Une carrière fulgurante (mais sans un seul opéra) où à en croire certains, ses apparitions sont elle aussi théophaniques voire plus.
D’ailleurs, dès la dernière note de la symphonie n°5 de Chostakovitch, deux spectateurs devant moi se sont mis à râler comme pris de transe et on entendait dans le public des cris primaux étranges. On se serait cru pour un peu dans une description des effets érotico-mystiques de Tristan und Isolde à Bayreuth dans les romans de Sar Péladan.
Le programme proposait le concerto pour violon de Tchaikovski, par Lisa Batiashvili et la Symphonie n°5 de Chostakovitch, un programme d’aujourd’hui vu la popularité de Chostakovitch, avec une des violonistes les plus en vue du marché pour le concerto de Tchaikovski réputé injouable aux origines… mais qui est devenu l’un des concertos pour violon les plus joués avec ceux de Beethoven et de Brahms, dans la même tonalité ré majeur.

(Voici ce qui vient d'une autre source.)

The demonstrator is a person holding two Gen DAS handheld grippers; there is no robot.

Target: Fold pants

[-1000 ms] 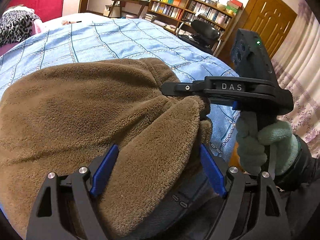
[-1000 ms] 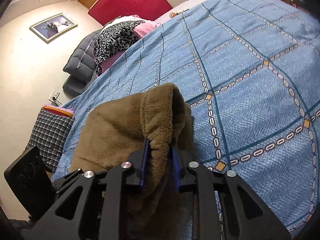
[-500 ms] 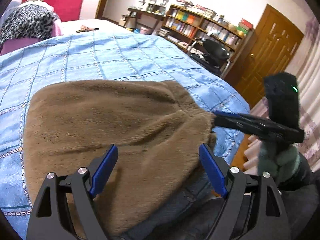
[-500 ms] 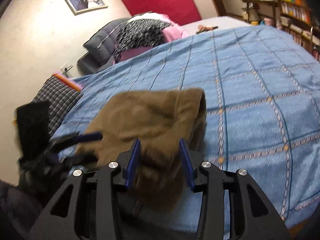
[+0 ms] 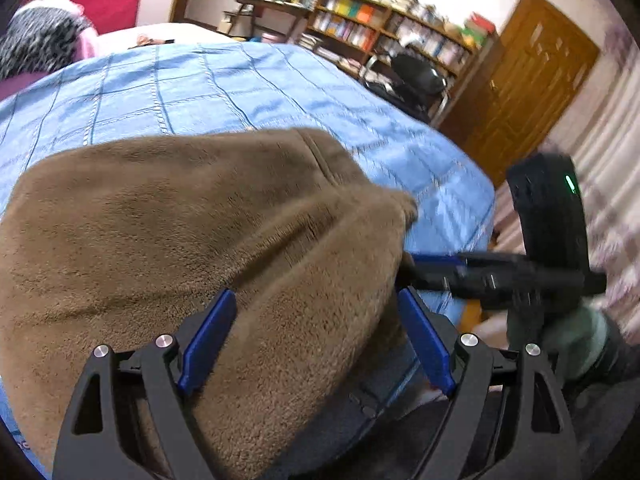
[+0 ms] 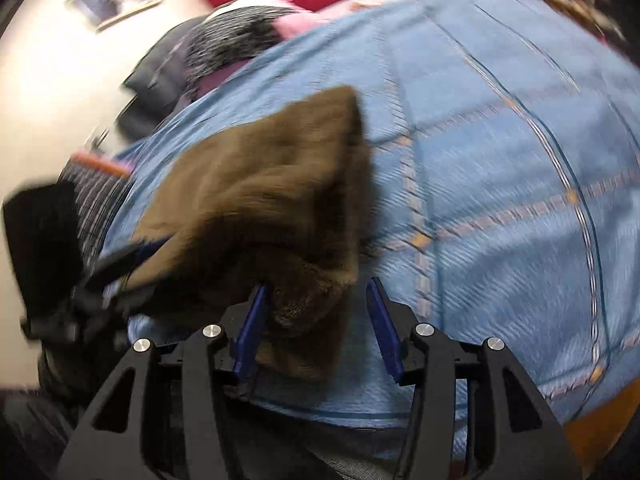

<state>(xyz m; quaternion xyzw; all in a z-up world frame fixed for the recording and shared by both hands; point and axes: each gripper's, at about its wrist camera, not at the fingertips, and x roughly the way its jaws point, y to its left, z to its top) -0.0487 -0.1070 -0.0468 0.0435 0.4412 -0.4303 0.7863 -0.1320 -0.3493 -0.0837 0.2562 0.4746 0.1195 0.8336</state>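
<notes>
At bedspread (image 6: 500,152) edge, folded pants (image 6: 264,200), right tongs (image 6: 318,320) just opening.

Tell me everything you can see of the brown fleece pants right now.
The brown fleece pants are plush and fuzzy, folded into a thick bundle lying on the blue quilted bedspread near its edge, with a seam showing near the far edge. The left gripper straddles the bundle, jaws wide. The right gripper has just been opening; a corner of fleece lies between its jaws against one pad, the other clear.
</notes>
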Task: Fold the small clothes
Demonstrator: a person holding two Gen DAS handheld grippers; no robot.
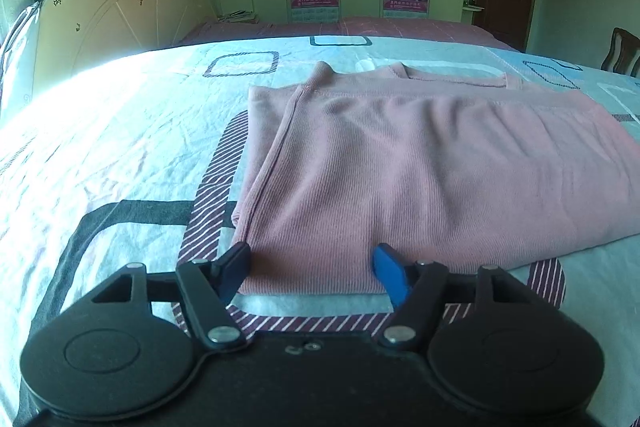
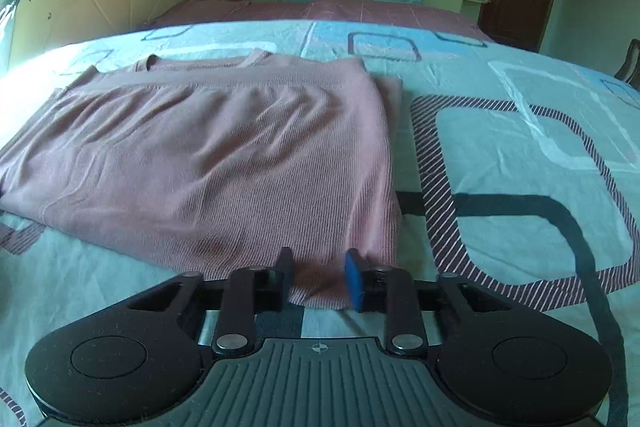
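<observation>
Pink ribbed knit, a small garment [image 1: 420, 167], lies already doubled over on the bed [image 1: 120, 147], its neckline toward the top of both frames and its folded near edge along the bottom, just ahead of our tools. We read this as a fold half made: the far hem band sits across the upper part of the cloth, so the piece has been brought over itself once, and the near edge is now the one to lift.

Our left gripper [image 1: 312, 269] stands wide at the lower middle of the left wrist view, straddling the near left corner of the garment. The cloth edge runs between its fingers, but the pads do not press it; we judge it is placed there so that a pinch will catch both layers at the corner.

Our right gripper [image 2: 320, 273] sits at the lower middle of the right wrist view, at the near right corner. Its fingers stand narrow, with a bunch of the knit gathered between them. They appear to pinch it, though we cannot see the contact fully.

Holding the two near corners, well apart, keeps the edge taut and straight, so the next fold should land square rather than sag in the middle. The patterned sheet gives a flat, soft base.
</observation>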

En ce premier mouvement, allegro moderato, le violon de Batiashvili, coloré semble toujours faire surgir quelque chose de neuf de frais, d’inventif, de très jeune et en même temps d’incroyablement maîtrisé, avec un son franc, net, où se lisent à la fois le bonheur et la nostalgie. On entend toujours un premier plan frais, enjoué et un sous-texte mélancolique, notamment dans le premier mouvement (presque la moitié du concerto) et pourtant elle donne l’impression de quelque chose qui s’improvise, tellement le son surgit, presque à l’improviste, avec des couleurs surprenantes et toujours une incroyable expressivité. Tchaikovski réserve dans ce premier mouvement des desseins rythmiques variés, presque capricieux, inattendus, tortueux, et des retours au thème qui semblent empreints de nostalgie. Batiashvili est incroyablement variée, rêveuse un instant, heureuse un instant, un autre seulement virtuose, c’est assez fascinant.

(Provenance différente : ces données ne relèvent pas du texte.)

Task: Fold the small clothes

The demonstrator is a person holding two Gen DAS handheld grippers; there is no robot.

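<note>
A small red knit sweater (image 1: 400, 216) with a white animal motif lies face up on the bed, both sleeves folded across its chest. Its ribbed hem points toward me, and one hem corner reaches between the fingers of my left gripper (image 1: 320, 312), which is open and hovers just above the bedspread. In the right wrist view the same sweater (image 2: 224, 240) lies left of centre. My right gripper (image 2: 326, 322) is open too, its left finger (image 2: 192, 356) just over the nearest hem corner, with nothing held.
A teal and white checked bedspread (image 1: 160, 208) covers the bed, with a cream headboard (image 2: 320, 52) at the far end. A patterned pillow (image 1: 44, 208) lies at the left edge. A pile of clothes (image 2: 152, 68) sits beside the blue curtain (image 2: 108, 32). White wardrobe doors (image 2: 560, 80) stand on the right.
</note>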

Dans le deuxième mouvement, canzonetta, dont Madame Von Meck, la mécène du compositeur notait la poésie, la nostalgie et les « sons voilés », on note une mélodie qu’un italien appellerait presque bellinienne, faite de lumière mais aussi de mélancolie avec le dialogue du soliste (superbement retenue, avec une magnifique respiration) avec les bois (flûte, clarinette) et le cor au lointain. Il s’agit d‘une sorte de divagation brutalement interrompue par le troisième mouvement, en forme de rondo allegro vivacissimo, qui commence par une cadence d’une virtuosité incroyable et la soliste mène le rythme et la danse d’une manière étourdissante, jouant aussi sur les contrastes de rythmes sur tout le spectre, du grave à l’aigu, avec des montées acrobatiques hallucinantes.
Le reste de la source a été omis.